● **Instructions for the task**: All pictures are to be dropped, and the remaining data set down exactly.

● **Data section**:
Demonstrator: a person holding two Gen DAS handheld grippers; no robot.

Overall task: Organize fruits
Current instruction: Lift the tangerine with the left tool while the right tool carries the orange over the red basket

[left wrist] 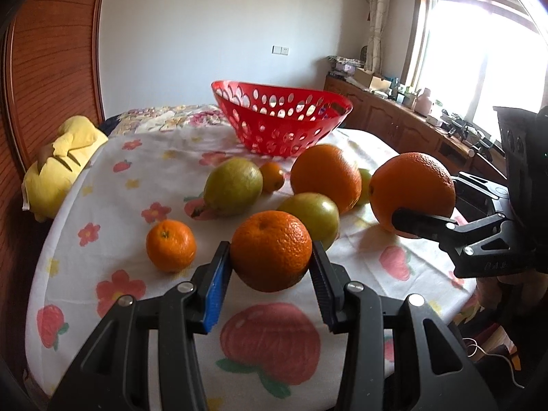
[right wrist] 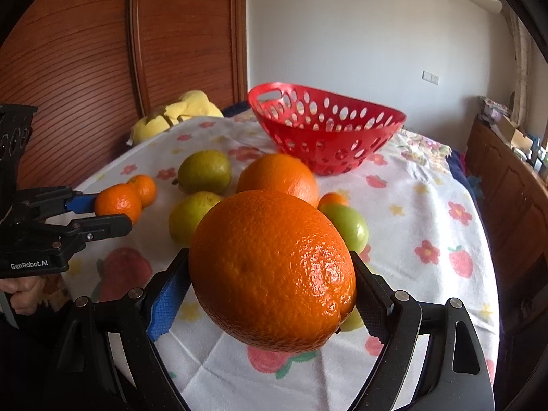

● **Exercise result**:
Demonstrator: a person holding two Gen DAS handheld grippers; no robot.

Overall task: Organize fruits
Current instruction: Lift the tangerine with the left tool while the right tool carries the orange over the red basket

[left wrist] 
[right wrist] 

Nothing remains to be done in this exercise.